Looking more broadly at our respective societies we know how vital mental healthcare is for the individual, the family, the community and wider society. Here in Ireland the Expert Group on Mental Health Policy’s “Vision for Change” Report provides a valuable roadmap designed to take us away from a predominantly medical approach to mental health, to a more integrated, holistic and multi-disciplinary approach; an approach which acknowledges the tightly woven tapestry of biological, psychological, economic and social factors that can affect mental health and which champions the rights of those with mental health problems to full inclusion in every sphere of civic life.
The space opened up by this shift of direction should in time bring manifest changes but, of course, the nursing of those changes will be the life’s work of many of you. It is essential work where so often significant culture change is wrought, painstakingly, one person at a time, chipping away at a long embedded obstacle course of fossilised attitudes, poses, prejudices, stereotypes and inhibitions.

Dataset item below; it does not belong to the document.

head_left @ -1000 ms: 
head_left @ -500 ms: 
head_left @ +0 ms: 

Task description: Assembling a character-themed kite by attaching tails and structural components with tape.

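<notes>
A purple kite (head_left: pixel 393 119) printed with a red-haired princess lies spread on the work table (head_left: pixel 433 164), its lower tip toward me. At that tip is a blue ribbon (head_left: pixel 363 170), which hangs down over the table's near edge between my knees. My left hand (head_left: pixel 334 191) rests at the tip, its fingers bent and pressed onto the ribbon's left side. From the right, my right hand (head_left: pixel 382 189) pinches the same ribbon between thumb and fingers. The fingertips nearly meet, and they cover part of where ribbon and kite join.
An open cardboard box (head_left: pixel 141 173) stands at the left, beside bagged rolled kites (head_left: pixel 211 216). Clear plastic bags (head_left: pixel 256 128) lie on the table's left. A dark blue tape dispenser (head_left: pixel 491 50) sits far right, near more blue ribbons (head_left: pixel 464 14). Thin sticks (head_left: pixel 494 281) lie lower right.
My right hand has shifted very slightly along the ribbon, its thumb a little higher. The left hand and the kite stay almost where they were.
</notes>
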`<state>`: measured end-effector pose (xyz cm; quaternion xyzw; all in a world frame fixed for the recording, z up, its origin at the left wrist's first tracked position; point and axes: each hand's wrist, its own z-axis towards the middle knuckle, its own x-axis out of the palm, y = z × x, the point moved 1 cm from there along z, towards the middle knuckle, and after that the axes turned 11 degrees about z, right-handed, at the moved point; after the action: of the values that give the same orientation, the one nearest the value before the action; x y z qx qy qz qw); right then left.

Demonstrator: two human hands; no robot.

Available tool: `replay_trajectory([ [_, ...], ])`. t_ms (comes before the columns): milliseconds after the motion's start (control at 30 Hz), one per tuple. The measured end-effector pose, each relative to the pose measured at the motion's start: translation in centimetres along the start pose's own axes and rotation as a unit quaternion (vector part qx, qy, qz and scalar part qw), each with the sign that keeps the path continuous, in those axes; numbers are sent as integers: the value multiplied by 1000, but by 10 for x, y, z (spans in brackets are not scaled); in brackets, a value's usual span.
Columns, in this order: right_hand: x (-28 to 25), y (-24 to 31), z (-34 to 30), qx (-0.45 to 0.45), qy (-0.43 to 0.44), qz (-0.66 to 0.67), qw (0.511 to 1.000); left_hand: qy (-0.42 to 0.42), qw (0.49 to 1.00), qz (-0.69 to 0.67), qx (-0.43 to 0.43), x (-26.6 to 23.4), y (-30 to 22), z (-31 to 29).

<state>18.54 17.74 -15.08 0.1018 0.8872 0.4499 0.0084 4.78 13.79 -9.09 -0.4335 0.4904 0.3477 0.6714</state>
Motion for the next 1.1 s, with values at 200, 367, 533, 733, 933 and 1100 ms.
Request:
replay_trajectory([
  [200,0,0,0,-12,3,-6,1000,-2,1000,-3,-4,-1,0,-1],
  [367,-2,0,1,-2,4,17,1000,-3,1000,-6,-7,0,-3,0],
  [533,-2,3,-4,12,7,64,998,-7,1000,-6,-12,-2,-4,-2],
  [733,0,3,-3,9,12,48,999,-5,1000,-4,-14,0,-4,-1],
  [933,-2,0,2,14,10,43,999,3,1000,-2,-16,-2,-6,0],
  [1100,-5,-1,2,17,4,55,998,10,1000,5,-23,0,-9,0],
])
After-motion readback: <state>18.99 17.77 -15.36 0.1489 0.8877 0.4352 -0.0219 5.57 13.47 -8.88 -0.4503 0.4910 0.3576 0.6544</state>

Back in 1745 Dean Jonathan Swift, author of Gulliver’s Travels and one of this College’s most distinguished graduates was so worried about the poor level of mental health care that he funded the founding of St Patrick’s Hospital, a mental health-care facility that flourishes today. Typical of Swift though there was a sting in the tail expressed in a satirical stanza which accompanied his bequest - a stanza that today would rightly get short shrift from the politically correct for its use of loaded and unsavoury language - a sign itself of how far we have travelled:
[Swift] left the little wealth he had
To build a house for fools and mad;
Showing in one satiric touch
No nation needed it so much.
In truth every nation has need of good mental health care. We pay a price for its absence and over generations many have paid that price in lives half-lived, lives unfulfilled, lives overlooked, stereotyped out of the fullness of life, by the attitudinal baggage carried so poisonously in those awful words “fools and mad”.
We are lucky to be part of a generation that is planning and delivering a different kind of future, person centred, community centred, a place where no-one sits forgotten on the margins looking in as others enjoy the mainstream of life. In the Proclamation of 1916 the founders of today’s Ireland set out their vision for the future as a place where the children of the nation would be cherished equally.
We are not there yet but we are surely much nearer than we have ever been. We have innovative laws and exciting policies driving towards full social inclusion. We have a society that is much better educated around issues to do with disability than at any time in our history. But the client groups which use our psychiatric and psychological services are still the least likely to be understood by the public, they remain the most marginalised.
There is a lot still to do! Your discipline, your sciences have helped us scope new beginnings, helped us to heal ourselves and our communities. You know better than anyone just how very difficult that work is. You face formidable problems from the unloved and maltreated children, the lives shut down by alcohol and drug abuse, the relationships that have broken hearts and hopes, the human messes created knowingly and unknowingly, the individual lives pushed and shoved into cul-de-sacs, the inner torment, the dangerous silence of so many suffering individuals. Through your vocation of care, we are able to probe the vast and mystifying realm of human psychology more intelligently, more confidently.
It is a privilege to pay tribute to that vital work here this morning, to thank you for your kind invitation to join in this important coming-together of the two Societies, and to wish you every success for your discussion over the coming two days. I hope that here new ideas will form, new networks coalesce and the seed-corn of a new and better future will grow.